*** RECORDS SHOWN Section Begins ***

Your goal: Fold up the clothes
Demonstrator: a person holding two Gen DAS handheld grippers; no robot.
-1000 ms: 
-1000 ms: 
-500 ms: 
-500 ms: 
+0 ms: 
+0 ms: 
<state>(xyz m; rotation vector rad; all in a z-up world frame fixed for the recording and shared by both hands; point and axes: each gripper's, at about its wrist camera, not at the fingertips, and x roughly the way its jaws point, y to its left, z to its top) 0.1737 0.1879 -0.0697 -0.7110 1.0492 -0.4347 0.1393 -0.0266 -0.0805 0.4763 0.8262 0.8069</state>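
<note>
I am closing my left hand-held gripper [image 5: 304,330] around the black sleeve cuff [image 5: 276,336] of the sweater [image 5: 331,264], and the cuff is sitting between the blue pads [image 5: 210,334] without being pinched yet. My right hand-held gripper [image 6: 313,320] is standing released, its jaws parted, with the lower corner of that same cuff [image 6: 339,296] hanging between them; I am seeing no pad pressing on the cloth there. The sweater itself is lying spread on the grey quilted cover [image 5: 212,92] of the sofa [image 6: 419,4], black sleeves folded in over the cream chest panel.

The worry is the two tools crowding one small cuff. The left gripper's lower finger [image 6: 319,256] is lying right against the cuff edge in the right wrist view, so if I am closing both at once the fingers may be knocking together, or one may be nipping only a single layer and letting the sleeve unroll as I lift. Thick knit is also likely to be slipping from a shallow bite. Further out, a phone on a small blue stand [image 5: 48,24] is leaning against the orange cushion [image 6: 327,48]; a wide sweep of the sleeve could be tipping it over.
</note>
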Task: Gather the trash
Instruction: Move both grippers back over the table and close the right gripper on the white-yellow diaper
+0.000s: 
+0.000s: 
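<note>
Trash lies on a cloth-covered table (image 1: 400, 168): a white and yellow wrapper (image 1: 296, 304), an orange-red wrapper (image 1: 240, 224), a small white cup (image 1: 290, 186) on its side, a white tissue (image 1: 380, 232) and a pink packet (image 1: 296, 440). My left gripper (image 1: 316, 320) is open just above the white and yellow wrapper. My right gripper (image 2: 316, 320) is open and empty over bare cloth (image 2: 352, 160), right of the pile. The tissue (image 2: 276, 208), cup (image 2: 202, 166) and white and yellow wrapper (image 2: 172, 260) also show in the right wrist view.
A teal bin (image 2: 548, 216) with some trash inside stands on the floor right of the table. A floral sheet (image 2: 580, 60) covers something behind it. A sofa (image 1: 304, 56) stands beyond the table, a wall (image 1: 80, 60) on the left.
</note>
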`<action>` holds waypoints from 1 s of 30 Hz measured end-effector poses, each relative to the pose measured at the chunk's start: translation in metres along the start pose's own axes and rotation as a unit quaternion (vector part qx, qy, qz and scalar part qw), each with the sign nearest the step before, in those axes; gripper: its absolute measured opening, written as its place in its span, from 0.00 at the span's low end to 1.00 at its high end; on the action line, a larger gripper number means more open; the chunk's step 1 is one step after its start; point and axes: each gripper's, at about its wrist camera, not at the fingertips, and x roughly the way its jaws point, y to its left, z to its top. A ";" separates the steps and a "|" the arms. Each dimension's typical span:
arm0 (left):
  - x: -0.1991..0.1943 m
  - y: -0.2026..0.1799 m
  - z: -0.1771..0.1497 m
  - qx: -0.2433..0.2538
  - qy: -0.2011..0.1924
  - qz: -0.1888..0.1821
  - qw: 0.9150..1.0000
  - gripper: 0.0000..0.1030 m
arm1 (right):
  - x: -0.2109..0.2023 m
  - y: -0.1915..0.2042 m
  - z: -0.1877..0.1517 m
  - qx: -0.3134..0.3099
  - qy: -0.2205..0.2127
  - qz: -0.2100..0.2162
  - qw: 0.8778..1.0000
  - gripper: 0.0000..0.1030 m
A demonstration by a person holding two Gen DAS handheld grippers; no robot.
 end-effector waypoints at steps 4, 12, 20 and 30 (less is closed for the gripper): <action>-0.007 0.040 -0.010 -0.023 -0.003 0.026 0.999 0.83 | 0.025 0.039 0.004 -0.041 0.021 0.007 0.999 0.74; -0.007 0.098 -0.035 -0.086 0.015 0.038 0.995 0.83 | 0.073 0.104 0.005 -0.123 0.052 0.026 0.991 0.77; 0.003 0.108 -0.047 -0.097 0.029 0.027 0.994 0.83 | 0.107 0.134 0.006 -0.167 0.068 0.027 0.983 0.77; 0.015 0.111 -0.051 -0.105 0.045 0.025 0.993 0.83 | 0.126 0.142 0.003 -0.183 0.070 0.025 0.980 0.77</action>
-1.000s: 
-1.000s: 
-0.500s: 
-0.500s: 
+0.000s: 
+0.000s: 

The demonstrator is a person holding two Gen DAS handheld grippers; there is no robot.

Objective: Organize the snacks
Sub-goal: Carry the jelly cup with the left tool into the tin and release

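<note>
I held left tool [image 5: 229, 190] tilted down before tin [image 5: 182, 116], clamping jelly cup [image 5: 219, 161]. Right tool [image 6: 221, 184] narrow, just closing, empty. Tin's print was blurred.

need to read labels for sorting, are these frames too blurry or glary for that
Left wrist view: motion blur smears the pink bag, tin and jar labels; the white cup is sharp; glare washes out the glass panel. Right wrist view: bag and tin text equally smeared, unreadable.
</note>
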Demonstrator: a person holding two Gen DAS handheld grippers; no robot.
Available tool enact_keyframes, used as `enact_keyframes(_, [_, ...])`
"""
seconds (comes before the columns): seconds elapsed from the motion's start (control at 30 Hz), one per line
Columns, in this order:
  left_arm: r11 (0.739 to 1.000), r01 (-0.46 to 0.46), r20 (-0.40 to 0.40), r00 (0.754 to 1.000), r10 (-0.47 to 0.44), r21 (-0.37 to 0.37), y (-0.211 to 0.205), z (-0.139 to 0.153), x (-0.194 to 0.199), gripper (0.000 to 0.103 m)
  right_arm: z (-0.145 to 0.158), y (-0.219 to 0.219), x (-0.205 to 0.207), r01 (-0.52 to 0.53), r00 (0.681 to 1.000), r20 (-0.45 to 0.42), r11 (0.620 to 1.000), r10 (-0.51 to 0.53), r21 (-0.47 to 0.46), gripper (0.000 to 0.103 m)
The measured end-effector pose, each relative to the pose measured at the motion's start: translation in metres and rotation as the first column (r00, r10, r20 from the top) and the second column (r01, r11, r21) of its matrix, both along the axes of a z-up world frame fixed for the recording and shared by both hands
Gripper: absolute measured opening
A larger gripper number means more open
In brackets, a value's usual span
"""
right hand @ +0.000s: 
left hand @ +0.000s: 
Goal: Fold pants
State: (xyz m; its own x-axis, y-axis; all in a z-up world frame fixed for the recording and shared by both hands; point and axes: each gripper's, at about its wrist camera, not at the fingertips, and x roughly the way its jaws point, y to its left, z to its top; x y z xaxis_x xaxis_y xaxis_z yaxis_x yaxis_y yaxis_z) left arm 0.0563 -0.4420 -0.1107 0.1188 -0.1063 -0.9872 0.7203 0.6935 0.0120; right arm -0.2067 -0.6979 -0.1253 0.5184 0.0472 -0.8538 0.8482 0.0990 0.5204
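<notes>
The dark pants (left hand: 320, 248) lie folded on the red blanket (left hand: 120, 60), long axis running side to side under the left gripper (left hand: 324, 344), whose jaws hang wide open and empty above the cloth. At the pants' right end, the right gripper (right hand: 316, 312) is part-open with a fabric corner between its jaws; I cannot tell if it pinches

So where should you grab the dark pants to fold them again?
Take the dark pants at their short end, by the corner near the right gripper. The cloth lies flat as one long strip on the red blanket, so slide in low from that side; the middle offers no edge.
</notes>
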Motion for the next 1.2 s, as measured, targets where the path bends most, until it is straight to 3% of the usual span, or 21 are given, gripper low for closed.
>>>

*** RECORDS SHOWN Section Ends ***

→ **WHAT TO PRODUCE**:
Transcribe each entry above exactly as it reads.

→ **ANSWER TO THE EXERCISE**:
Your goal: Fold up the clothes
Demonstrator: a person holding two Gen DAS handheld grippers; no robot.
-1000 ms: 
-1000 ms: 
-500 ms: 
-500 ms: 
+0 ms: 
+0 ms: 
<state>(xyz m; rotation vector rad; all in a z-up world frame fixed for the recording and shared by both hands; point and axes: each gripper's, at about its wrist camera, not at the fingertips, and x roughly the way its jaws point, y to its left, z to its top) 0.1737 0.1879 -0.0697 -0.7110 1.0492 -0.4347 0.1393 -0.0266 -0.0805 0.4763 0.8262 0.8069</state>
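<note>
I am closing my left hand-held gripper [image 5: 304,330] around the black sleeve cuff [image 5: 276,336] of the sweater [image 5: 331,264], and the cuff is sitting between the blue pads [image 5: 210,334] without being pinched yet. My right hand-held gripper [image 6: 313,320] is standing released, its jaws parted, with the lower corner of that same cuff [image 6: 339,296] hanging between them; I am seeing no pad pressing on the cloth there. The sweater itself is lying spread on the grey quilted cover [image 5: 212,92] of the sofa [image 6: 419,4], black sleeves folded in over the cream chest panel.

The worry is the two tools crowding one small cuff. The left gripper's lower finger [image 6: 319,256] is lying right against the cuff edge in the right wrist view, so if I am closing both at once the fingers may be knocking together, or one may be nipping only a single layer and letting the sleeve unroll as I lift. Thick knit is also likely to be slipping from a shallow bite. Further out, a phone on a small blue stand [image 5: 48,24] is leaning against the orange cushion [image 6: 327,48]; a wide sweep of the sleeve could be tipping it over.
</note>
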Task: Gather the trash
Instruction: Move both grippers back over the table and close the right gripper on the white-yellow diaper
+0.000s: 
+0.000s: 
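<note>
Trash lies on a cloth-covered table (image 1: 400, 168): a white and yellow wrapper (image 1: 296, 304), an orange-red wrapper (image 1: 240, 224), a small white cup (image 1: 290, 186) on its side, a white tissue (image 1: 380, 232) and a pink packet (image 1: 296, 440). My left gripper (image 1: 316, 320) is open just above the white and yellow wrapper. My right gripper (image 2: 316, 320) is open and empty over bare cloth (image 2: 352, 160), right of the pile. The tissue (image 2: 276, 208), cup (image 2: 202, 166) and white and yellow wrapper (image 2: 172, 260) also show in the right wrist view.
A teal bin (image 2: 548, 216) with some trash inside stands on the floor right of the table. A floral sheet (image 2: 580, 60) covers something behind it. A sofa (image 1: 304, 56) stands beyond the table, a wall (image 1: 80, 60) on the left.
</note>
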`<action>` holds waypoints from 1 s of 30 Hz measured end-effector poses, each relative to the pose measured at the chunk's start: translation in metres along the start pose's own axes and rotation as a unit quaternion (vector part qx, qy, qz and scalar part qw), each with the sign nearest the step before, in those axes; gripper: its absolute measured opening, written as its place in its span, from 0.00 at the span's low end to 1.00 at its high end; on the action line, a larger gripper number means more open; the chunk's step 1 is one step after its start; point and axes: each gripper's, at about its wrist camera, not at the fingertips, and x roughly the way its jaws point, y to its left, z to its top. A ";" separates the steps and a "|" the arms. Each dimension's typical span:
arm0 (left):
  - x: -0.1991..0.1943 m
  - y: -0.2026..0.1799 m
  - z: -0.1771..0.1497 m
  - qx: -0.2433..0.2538
  - qy: -0.2011..0.1924
  - qz: -0.1888..0.1821
  - qw: 0.9150..1.0000
  - gripper: 0.0000..0.1030 m
arm1 (right):
  - x: -0.2109..0.2023 m
  - y: -0.1915..0.2042 m
  - z: -0.1877..0.1517 m
  - qx: -0.3134..0.3099
  - qy: -0.2205..0.2127
  - qz: -0.2100..0.2162
  - qw: 0.8778..1.0000
  - gripper: 0.0000..0.1030 m
A demonstration by a person holding two Gen DAS handheld grippers; no robot.
 end-effector waypoints at steps 4, 12, 20 and 30 (less is closed for the gripper): <action>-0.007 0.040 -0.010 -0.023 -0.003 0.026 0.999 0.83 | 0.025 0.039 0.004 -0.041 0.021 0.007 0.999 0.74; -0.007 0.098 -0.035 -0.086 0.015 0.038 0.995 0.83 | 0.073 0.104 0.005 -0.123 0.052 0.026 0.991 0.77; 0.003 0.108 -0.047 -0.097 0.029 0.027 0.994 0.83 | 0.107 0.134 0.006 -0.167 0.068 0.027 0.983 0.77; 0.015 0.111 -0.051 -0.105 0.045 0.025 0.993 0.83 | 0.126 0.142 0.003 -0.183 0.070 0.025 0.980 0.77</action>
-1.000s: 
-1.000s: 
-0.500s: 
-0.500s: 
+0.000s: 
+0.000s: 

The demonstrator is a person holding two Gen DAS handheld grippers; there is no robot.

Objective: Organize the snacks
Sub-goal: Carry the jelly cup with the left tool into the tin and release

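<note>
I held left tool [image 5: 229, 190] tilted down before tin [image 5: 182, 116], clamping jelly cup [image 5: 219, 161]. Right tool [image 6: 221, 184] narrow, just closing, empty. Tin's print was blurred.

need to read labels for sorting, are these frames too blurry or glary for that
Left wrist view: motion blur smears the pink bag, tin and jar labels; the white cup is sharp; glare washes out the glass panel. Right wrist view: bag and tin text equally smeared, unreadable.
</note>
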Demonstrator: a person holding two Gen DAS handheld grippers; no robot.
Available tool enact_keyframes, used as `enact_keyframes(_, [_, ...])`
"""
seconds (comes before the columns): seconds elapsed from the motion's start (control at 30 Hz), one per line
Columns, in this order:
  left_arm: r11 (0.739 to 1.000), r01 (-0.46 to 0.46), r20 (-0.40 to 0.40), r00 (0.754 to 1.000), r10 (-0.47 to 0.44), r21 (-0.37 to 0.37), y (-0.211 to 0.205), z (-0.139 to 0.153), x (-0.194 to 0.199), gripper (0.000 to 0.103 m)
  right_arm: z (-0.145 to 0.158), y (-0.219 to 0.219), x (-0.205 to 0.207), r01 (-0.52 to 0.53), r00 (0.681 to 1.000), r20 (-0.45 to 0.42), r11 (0.620 to 1.000), r10 (-0.51 to 0.53), r21 (-0.47 to 0.46), gripper (0.000 to 0.103 m)
The measured end-effector pose, each relative to the pose measured at the motion's start: translation in metres and rotation as the first column (r00, r10, r20 from the top) and the second column (r01, r11, r21) of its matrix, both along the axes of a z-up world frame fixed for the recording and shared by both hands
Gripper: absolute measured opening
A larger gripper number means more open
In brackets, a value's usual span
"""
right hand @ +0.000s: 
left hand @ +0.000s: 
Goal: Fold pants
State: (xyz m; its own x-axis, y-axis; all in a z-up world frame fixed for the recording and shared by both hands; point and axes: each gripper's, at about its wrist camera, not at the fingertips, and x roughly the way its jaws point, y to its left, z to its top; x y z xaxis_x xaxis_y xaxis_z yaxis_x yaxis_y yaxis_z) left arm 0.0563 -0.4420 -0.1107 0.1188 -0.1063 -0.9872 0.7203 0.6935 0.0120; right arm -0.2067 -0.6979 -0.1253 0.5184 0.0472 -0.8538 0.8482 0.0990 0.5204
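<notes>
The dark pants (left hand: 320, 248) lie folded on the red blanket (left hand: 120, 60), long axis running side to side under the left gripper (left hand: 324, 344), whose jaws hang wide open and empty above the cloth. At the pants' right end, the right gripper (right hand: 316, 312) is part-open with a fabric corner between its jaws; I cannot tell if it pinches

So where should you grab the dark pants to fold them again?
Take the dark pants at their short end, by the corner near the right gripper. The cloth lies flat as one long strip on the red blanket, so slide in low from that side; the middle offers no edge.
</notes>
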Motion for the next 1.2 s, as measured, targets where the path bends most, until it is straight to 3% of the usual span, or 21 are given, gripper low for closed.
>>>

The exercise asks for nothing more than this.